Not everyone shares our reservations about building castles in the air. In this issue, we consider two other images or ‘models’ of non-market socialism, which come at the subject from very different perspectives. First, there is the notion of fully automated luxury communism (FALC) devised by Aaron Bastani and James Butler of the alternative news outlet Novara Media. The idea of this is simple: machines are going to do all the work so we can just kick back and relax – once we’ve relieved the capitalist class of global control, that is.

Without rehearsing any of the criticisms that follow, or rehashing earlier ones (see Pathfinders, May 2015), it’s worth asking ‘is this the right strategic vision to put to workers’? FALC is a very clever approach in that it challenges head-on the idea of inevitable scarcity which is drilled into us today as part of capitalism’s manufactured artificial reality, and thus informs people’s too-ready assumptions about revolution as a time of misery, shortages, hard work and self-denial. Moreover, it imparts an appealing tongue-in-cheek humour to a subject more often plastered with a po-faced puritan frown. It feels young and fresh, and new, and now, in a way, no Marxist tract ever seems to. Trouble is, it might be going too far to the other extreme and risk looking like a Pollyanna paradise that’s got drunk on its own optimism. Workers might be seduced by a vision of luxury communism that makes it all sound easy and fun, but on the other hand, they may recall that if a thing sounds too good to be true, it probably is. Are they going to gamble everything on an idea of revolution that doesn’t seem to have considered all the externalities?

Externalities are also a problem in the second view, the model of ‘Walmart-socialism’. This is the idea that if a huge global company with hundreds of thousands of staff can operate perfectly well without its own internal market, then so could the entire planet, and that large global companies are in fact leading the way towards this new social reality. Leaving aside the whole question of central planning which we look at elsewhere, one or two obvious differences between a capitalist megacorp and socialist society present themselves. In the first place, capitalist companies are not democratic but autocratic, even if some limited decision-making is distributed through the system. ‘Citizens’ (ie workers) are not free not to do as they’re told, or free to do something else, or free to change their mind or walk off the job. No matter how managers like to pretend otherwise, a coercive element runs through capitalist companies like Brighton through a stick of rock. This is in stark contrast to socialist society which is predicated on the idea of nobody being anybody’s boss. Secondly, companies like Walmart are not obliged to factor in their wider impact on society, people, or the environment, when devising their future growth strategies.
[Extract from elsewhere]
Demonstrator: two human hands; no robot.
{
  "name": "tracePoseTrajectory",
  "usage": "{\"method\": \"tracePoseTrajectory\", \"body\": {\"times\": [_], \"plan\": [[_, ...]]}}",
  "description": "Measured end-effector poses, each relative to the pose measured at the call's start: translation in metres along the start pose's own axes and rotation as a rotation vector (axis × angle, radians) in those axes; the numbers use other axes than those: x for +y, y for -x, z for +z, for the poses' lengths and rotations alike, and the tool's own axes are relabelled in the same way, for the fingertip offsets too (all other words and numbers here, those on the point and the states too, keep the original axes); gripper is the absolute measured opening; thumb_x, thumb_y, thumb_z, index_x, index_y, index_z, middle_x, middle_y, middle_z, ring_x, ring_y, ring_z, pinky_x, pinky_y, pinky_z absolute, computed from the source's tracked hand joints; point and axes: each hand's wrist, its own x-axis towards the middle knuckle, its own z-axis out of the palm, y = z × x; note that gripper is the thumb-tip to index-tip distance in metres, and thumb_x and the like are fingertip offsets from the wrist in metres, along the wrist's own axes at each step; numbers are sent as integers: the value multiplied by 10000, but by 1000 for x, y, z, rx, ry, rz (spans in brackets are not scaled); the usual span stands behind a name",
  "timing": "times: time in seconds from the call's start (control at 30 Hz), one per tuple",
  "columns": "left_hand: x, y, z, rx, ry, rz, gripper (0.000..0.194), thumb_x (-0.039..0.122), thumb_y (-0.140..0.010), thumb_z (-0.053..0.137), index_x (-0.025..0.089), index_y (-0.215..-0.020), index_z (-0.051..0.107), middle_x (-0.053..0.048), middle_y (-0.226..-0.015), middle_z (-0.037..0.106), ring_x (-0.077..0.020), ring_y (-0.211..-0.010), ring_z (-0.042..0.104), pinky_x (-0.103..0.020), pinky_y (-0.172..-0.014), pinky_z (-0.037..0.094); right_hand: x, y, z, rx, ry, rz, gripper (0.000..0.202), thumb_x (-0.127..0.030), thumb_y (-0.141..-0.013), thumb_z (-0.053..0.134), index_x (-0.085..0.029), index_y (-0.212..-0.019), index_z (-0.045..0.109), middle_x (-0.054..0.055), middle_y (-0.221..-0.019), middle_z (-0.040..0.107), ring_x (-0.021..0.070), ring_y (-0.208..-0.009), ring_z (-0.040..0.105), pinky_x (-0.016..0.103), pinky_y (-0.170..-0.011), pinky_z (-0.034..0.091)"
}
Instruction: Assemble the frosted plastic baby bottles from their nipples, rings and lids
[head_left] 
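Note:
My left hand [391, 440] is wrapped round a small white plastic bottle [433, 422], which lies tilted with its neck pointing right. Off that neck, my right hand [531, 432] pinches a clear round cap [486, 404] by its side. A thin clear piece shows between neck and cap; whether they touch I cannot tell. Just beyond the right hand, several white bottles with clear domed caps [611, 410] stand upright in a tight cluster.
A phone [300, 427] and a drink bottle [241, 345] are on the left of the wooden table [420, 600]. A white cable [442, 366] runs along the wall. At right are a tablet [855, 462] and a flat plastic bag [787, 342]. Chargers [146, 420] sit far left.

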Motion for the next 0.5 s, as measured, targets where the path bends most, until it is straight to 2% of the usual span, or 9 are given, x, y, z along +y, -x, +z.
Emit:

The only thing that really counts in a capitalist business is money, and how much they are going to make over their overheads. What this means is that people, society and the environment are inevitably pushed down the list of priorities, and they suffer accordingly. That’s why we have global warming, and the ‘bottom billion’, and famines and wars. In this sense using a capitalist enterprise as a model of a kind of proto-socialism seems more than bizarre, it’s a travesty.

All in all though, it’s good that people are discussing visions of the future, even if they can’t always agree on the details. Despite the risks inherent in such speculations, workers arguably have to see the goal before they can kick the ball in that direction. Hopefully, this discussion will help to focus minds, without moving the goalposts too often.